* **EXERCISE DESCRIPTION**:
Reproduce the entries below in full and without error.

* **EXTRACTED DATA**:

☆ ☆ ☆ ☆

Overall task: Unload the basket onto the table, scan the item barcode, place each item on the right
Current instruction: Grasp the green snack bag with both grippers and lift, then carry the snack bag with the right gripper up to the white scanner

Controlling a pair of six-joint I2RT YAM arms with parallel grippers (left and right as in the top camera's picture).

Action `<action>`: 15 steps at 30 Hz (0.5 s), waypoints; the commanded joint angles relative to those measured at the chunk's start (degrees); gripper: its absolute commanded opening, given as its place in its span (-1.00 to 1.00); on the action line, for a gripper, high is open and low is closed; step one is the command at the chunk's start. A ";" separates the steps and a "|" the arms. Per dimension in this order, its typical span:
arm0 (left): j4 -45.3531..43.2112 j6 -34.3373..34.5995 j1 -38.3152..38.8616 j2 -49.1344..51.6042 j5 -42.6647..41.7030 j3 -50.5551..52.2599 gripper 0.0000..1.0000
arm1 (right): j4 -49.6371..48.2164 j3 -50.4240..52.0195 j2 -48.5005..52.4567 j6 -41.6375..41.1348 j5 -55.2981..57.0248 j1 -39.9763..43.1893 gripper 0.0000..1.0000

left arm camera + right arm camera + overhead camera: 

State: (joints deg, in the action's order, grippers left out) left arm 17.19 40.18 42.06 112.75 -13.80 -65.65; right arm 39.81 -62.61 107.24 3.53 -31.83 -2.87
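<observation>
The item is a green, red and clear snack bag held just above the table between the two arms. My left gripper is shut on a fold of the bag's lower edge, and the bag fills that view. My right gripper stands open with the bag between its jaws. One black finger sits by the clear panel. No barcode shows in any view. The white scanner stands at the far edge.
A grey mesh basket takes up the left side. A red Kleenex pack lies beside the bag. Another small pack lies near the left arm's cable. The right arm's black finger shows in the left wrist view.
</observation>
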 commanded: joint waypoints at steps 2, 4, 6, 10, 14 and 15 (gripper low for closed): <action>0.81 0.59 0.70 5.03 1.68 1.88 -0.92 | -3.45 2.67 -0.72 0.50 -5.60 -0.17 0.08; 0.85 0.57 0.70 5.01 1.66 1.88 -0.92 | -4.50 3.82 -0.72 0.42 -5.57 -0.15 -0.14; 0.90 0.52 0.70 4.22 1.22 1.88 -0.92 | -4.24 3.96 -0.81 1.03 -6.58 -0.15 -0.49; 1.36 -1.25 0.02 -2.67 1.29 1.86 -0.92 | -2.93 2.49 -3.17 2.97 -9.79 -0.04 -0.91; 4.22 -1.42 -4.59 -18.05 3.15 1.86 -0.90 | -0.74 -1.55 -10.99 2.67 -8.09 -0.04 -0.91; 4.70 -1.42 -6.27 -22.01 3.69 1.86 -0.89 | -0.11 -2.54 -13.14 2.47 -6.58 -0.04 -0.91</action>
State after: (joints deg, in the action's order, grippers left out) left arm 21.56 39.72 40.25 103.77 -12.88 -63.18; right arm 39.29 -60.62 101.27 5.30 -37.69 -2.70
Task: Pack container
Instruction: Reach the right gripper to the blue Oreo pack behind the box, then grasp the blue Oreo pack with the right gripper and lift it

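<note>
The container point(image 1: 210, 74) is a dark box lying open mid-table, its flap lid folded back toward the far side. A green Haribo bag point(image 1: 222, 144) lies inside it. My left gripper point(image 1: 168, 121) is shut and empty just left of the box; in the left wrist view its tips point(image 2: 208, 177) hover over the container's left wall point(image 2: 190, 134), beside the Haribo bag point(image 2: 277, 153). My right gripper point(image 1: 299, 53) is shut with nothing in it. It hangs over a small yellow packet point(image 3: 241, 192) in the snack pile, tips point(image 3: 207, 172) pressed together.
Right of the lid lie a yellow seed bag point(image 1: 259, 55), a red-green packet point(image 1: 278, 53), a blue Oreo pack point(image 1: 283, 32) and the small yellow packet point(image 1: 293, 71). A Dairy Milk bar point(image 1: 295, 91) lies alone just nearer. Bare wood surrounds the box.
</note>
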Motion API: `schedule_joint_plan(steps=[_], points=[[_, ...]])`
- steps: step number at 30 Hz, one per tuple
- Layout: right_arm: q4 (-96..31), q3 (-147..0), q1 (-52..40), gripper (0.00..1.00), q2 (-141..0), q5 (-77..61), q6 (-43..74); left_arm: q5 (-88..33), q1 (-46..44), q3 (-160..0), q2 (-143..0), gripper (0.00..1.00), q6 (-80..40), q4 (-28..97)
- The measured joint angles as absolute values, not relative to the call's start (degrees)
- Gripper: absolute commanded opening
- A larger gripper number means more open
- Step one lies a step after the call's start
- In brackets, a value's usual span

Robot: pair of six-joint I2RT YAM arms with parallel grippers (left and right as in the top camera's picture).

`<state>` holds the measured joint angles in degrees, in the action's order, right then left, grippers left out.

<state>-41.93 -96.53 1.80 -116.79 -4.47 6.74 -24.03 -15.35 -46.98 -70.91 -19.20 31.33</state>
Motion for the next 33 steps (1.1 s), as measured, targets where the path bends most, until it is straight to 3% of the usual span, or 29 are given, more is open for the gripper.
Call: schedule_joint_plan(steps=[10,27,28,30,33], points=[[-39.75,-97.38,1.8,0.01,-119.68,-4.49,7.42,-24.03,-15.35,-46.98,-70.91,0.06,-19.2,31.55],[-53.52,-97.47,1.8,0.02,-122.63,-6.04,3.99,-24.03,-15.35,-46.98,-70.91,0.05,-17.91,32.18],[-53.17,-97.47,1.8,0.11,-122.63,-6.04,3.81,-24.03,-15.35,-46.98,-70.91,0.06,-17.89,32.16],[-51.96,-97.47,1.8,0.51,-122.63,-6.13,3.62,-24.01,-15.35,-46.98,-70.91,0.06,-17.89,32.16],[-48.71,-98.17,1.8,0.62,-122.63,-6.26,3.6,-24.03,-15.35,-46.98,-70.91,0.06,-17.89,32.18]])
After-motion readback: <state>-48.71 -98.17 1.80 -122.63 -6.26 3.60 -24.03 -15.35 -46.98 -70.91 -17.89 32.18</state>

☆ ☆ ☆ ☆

* **ANSWER TO THIS PROBLEM**:
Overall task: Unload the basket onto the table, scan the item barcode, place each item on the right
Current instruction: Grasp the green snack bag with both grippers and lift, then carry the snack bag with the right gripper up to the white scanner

Controlling a pair of six-joint I2RT YAM arms with parallel grippers (left and right as in the top camera's picture).

Action `<action>`: 15 steps at 30 Hz (0.5 s), waypoints; the commanded joint angles relative to those measured at the chunk's start (degrees); gripper: its absolute commanded opening, given as its place in its span (-1.00 to 1.00); on the action line, for a gripper, high is open and low is closed; step one is the command at the chunk's start. A ";" separates the steps and a "|" the arms. Per dimension in this order, its typical span:
arm0 (left): j4 -45.3531..43.2112 j6 -34.3373..34.5995 j1 -38.3152..38.8616 j2 -49.1344..51.6042 j5 -42.6647..41.7030 j3 -50.5551..52.2599 gripper 0.0000..1.0000
arm1 (right): j4 -49.6371..48.2164 j3 -50.4240..52.0195 j2 -48.5005..52.4567 j6 -41.6375..41.1348 j5 -55.2981..57.0248 j1 -39.9763..43.1893 gripper 0.0000..1.0000

left arm camera + right arm camera + overhead camera: 

State: (joints deg, in the action's order, grippers left out) left arm 17.19 40.18 42.06 112.75 -13.80 -65.65; right arm 39.81 -62.61 107.24 3.53 -31.83 -2.87
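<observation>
The item is a green, red and clear snack bag held just above the table between the two arms. My left gripper is shut on a fold of the bag's lower edge, and the bag fills that view. My right gripper stands open with the bag between its jaws. One black finger sits by the clear panel. No barcode shows in any view. The white scanner stands at the far edge.
A grey mesh basket takes up the left side. A red Kleenex pack lies beside the bag. Another small pack lies near the left arm's cable. The right arm's black finger shows in the left wrist view.
</observation>
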 commanded: joint waypoints at steps 2, 4, 6, 10, 14 and 15 (gripper low for closed): <action>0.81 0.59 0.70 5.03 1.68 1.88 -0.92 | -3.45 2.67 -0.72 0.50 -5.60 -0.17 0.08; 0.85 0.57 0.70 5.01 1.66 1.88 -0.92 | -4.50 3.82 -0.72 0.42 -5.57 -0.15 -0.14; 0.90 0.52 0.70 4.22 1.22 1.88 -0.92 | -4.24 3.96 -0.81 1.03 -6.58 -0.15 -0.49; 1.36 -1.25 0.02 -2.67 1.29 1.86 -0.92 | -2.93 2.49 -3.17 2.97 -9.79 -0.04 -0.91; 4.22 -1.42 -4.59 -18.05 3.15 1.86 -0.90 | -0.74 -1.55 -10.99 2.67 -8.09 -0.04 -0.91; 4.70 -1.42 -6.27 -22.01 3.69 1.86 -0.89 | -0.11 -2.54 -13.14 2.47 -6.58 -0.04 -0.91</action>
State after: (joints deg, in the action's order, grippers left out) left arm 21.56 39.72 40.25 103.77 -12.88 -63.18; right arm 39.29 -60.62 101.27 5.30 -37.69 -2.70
Task: Pack container
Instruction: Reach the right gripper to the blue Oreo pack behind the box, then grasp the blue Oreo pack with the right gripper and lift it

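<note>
The container point(image 1: 210, 74) is a dark box lying open mid-table, its flap lid folded back toward the far side. A green Haribo bag point(image 1: 222, 144) lies inside it. My left gripper point(image 1: 168, 121) is shut and empty just left of the box; in the left wrist view its tips point(image 2: 208, 177) hover over the container's left wall point(image 2: 190, 134), beside the Haribo bag point(image 2: 277, 153). My right gripper point(image 1: 299, 53) is shut with nothing in it. It hangs over a small yellow packet point(image 3: 241, 192) in the snack pile, tips point(image 3: 207, 172) pressed together.
Right of the lid lie a yellow seed bag point(image 1: 259, 55), a red-green packet point(image 1: 278, 53), a blue Oreo pack point(image 1: 283, 32) and the small yellow packet point(image 1: 293, 71). A Dairy Milk bar point(image 1: 295, 91) lies alone just nearer. Bare wood surrounds the box.
</note>
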Motion API: `schedule_joint_plan(steps=[_], points=[[_, ...]])`
- steps: step number at 30 Hz, one per tuple
- Layout: right_arm: q4 (-96..31), q3 (-147..0), q1 (-52..40), gripper (0.00..1.00), q2 (-141..0), q5 (-77..61), q6 (-43..74); left_arm: q5 (-88..33), q1 (-46..44), q3 (-160..0), q2 (-143..0), gripper (0.00..1.00), q6 (-80..40), q4 (-28..97)
- The measured joint angles as absolute values, not relative to the call's start (degrees)
- Gripper: absolute commanded opening
- A larger gripper number means more open
- Step one lies a step after the call's start
- In brackets, a value's usual span

Robot: pair of six-joint I2RT YAM arms with parallel grippers (left and right as in the top camera's picture).

`<state>` holds the measured joint angles in degrees, in the action's order, right then left, grippers left out.

<state>-41.93 -96.53 1.80 -116.79 -4.47 6.74 -24.03 -15.35 -46.98 -70.91 -19.20 31.33</state>
Motion for the next 33 steps (1.1 s), as measured, targets where the path bends most, until it is straight to 3% of the usual span, or 29 are given, more is open for the gripper.
Call: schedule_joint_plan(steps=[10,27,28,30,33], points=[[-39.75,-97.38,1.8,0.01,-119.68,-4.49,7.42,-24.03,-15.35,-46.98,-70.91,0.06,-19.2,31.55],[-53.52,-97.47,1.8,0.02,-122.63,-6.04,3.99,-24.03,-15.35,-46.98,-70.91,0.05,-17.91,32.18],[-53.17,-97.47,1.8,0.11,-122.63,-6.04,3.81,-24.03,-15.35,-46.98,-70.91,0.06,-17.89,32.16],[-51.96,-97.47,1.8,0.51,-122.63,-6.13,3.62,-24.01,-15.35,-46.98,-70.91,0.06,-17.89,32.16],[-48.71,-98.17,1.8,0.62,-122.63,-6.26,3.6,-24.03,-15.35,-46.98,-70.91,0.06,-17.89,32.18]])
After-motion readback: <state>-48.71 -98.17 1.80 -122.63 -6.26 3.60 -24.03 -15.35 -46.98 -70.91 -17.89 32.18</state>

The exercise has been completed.